Depuis le 19 novembre 2023 la campagne a été officiellement pour les élections présidentielles et législatives en RDC. Les tenors ont été très actifs. Le président sortant a lancé la sienne au Stade des Martyrs, misant sur son bilan et surtout sur sa détermination d'achever le travail commencé. L'opposition brandit les irrégularités observées dans le ficher électoral ainsi que la gestion des déniers publics alloués à la CENI. Tout en dénonçant la non-indépendance de la commission électorale vis-à-vis du pouvoir en place, elle déplore l'irréalisme des échéances et le manque de transparence et les incohérences dans différents mécanismes électoraux: machines à voter, kits, moyens de distribution, etc. A croire que toutes les conditions ne sont pas réunies pour des élections libres et transparentes. C'est l'heure des attaques directes sur chacun des candidats de la part de leurs adeptes. Il y aurait des candidats de l'étranger. C'est aussi l'heure de diffuser des slogans et de louer sur écrans géants les réalisations du Président candidat à sa ré-élection contesté par ses pairs. "Il a sauvé la RDC" des invasions étrangères, de Kagame et du Rwanda. En fait, tout est mis en place pour la ré-élection du Béton National. Tout semble verrouillé.
A Kenge, pas plus que ce lundi passé, mon cousin le maire de la ville a interdit au candidat président Sesanga d'utiliser la Tribune pour son meeting, mais il a permis le mardi au ministre Kamhere de tenir son discours sur cette esplanade. Deux poids deux mesures. Les marges de manoeuvres sont limitées pour les candidats de l'opposition: on hésite pas à leur compliquer les choses. Sesanga a dû aller au Désert pour ceux qui connaissent Kenge, et Kamhere a eu les honneurs de la Tribune. De telles traitements et scènes se répéteront à travers le pays selon que les gestionnaires du pouvoir seront du pouvoir ou de l'opposition.
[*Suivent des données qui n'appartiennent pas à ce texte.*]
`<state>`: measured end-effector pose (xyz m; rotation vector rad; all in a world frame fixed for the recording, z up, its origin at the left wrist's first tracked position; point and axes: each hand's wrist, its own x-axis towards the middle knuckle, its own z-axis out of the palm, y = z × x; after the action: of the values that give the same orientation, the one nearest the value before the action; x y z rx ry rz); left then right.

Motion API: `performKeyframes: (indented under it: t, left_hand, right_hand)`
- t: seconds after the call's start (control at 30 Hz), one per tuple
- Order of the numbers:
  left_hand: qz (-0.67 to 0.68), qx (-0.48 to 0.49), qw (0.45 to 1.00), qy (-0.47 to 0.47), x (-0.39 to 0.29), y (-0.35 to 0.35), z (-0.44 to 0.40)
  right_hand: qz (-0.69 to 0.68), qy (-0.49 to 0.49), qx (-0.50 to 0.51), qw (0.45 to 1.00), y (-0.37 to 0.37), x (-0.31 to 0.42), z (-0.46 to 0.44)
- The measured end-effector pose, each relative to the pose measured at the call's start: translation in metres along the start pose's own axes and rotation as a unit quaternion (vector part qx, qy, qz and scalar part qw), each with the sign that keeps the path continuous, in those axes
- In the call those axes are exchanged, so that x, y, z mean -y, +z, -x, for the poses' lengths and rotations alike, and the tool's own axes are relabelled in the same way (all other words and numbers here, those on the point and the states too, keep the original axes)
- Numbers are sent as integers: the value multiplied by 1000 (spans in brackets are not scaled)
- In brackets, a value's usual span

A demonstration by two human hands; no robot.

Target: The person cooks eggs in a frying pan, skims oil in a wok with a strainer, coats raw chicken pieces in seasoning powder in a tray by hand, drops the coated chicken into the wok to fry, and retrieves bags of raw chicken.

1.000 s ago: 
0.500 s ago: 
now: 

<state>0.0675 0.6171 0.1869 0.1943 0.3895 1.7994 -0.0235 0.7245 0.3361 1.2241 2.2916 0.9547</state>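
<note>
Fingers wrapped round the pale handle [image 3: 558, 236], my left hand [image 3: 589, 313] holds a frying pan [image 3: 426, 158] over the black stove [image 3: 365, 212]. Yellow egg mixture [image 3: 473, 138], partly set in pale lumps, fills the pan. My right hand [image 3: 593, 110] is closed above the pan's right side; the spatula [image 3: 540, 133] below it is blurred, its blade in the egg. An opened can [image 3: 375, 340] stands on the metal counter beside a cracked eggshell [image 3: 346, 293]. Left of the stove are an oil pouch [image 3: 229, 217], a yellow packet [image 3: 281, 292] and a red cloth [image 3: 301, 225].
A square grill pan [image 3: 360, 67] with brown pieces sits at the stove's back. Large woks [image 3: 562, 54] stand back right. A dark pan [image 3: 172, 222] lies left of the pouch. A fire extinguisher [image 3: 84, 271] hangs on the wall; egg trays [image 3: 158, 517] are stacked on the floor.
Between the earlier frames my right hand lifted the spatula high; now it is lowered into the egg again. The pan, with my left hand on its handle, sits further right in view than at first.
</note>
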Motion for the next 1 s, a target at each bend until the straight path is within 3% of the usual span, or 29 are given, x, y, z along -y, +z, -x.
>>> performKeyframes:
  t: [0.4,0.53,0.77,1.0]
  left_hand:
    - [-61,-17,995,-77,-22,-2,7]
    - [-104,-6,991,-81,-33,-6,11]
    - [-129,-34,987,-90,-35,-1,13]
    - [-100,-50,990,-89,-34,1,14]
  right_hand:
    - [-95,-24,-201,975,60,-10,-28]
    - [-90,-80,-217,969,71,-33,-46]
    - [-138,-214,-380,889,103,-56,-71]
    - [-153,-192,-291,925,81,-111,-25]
L'autre jour, un collègue professeur barbadien retraité rencontré dans un supermarché s'est empressé de me demander pourquoi Mr Denis Mukwege était candidat à la présidence. "Ce monsieur, très respecté et honoré par la communauté internationale en tant que médecin, va salir sa réputation en entrant en politique. Il est déjà au sommet de la réputation avec son Prix Nobel. Que cherche-t-il encore comme président? Bon médecin ne veut pas forcément dire bon président." Je lui ai dit que j'étais mal placé pour répondre à une telle question. Cela m'a rappelé une réflexion d'un passager du Bus Bodi Batu. Il se demandait pourquoi Mr Kalenge se présentait comme candidat à la députation nationale alors qu'il est un excellent gestionnaire de sa compagnie de transport. Pour ce monsieur qui a un certain âge, il est évident que c'est une erreur. Je m'arrête à ce deux cas pour amorcer une courte réflexion et essayer de déchiffrer l'ambiance dans laquelle se développent ces insolites ambitions. Il faudrait forcément être de ce pays pour comprendre ses situations.
La politique offre d'énormes possibilités de pouvoir sur tous les plans. En plus du salaire et de l'enrichissement faramineux, elle permet de soumettre les hommes en les manipulant dans les sens de son tempérament, de se mettre au dessus-de la mêlée, d'exploiter impunément les rouages des interdits et des lois, de s'imposer sur d'immenses quantités d'hommes et de femmes. Ce pouvoir de domination meut l'homme congolais. Professeurs d'université ou du secondaire, magistrats, avocats, médecins, musiciens, comédiens, artistes, écrivains, journalistes, animateurs sociaux, fonctionnaires - la liste est longue - tous se ruent vers cette manne qui tombe du ciel, oubliant leurs talents naturels au profit d'un métier mal réputé mais rémunérant et lucratif en termes d'influence et d'espèces sonnantes. C'est finalement le seul métier qui met à l'abri de la pauvreté. Le seul qui paie. Accumuler des fortunes rien qu'en allant dormir ou ronfler aux assises parlementaires, sans rien apporter de constructif pour le pays. L'engouement pour les 21 000 dollars de salaire mensuel est tel que chacun, même et surtout le plus incompétent, sollicite la députation nationale. La finalité de la vie, on dirait, c'est de faire la politique.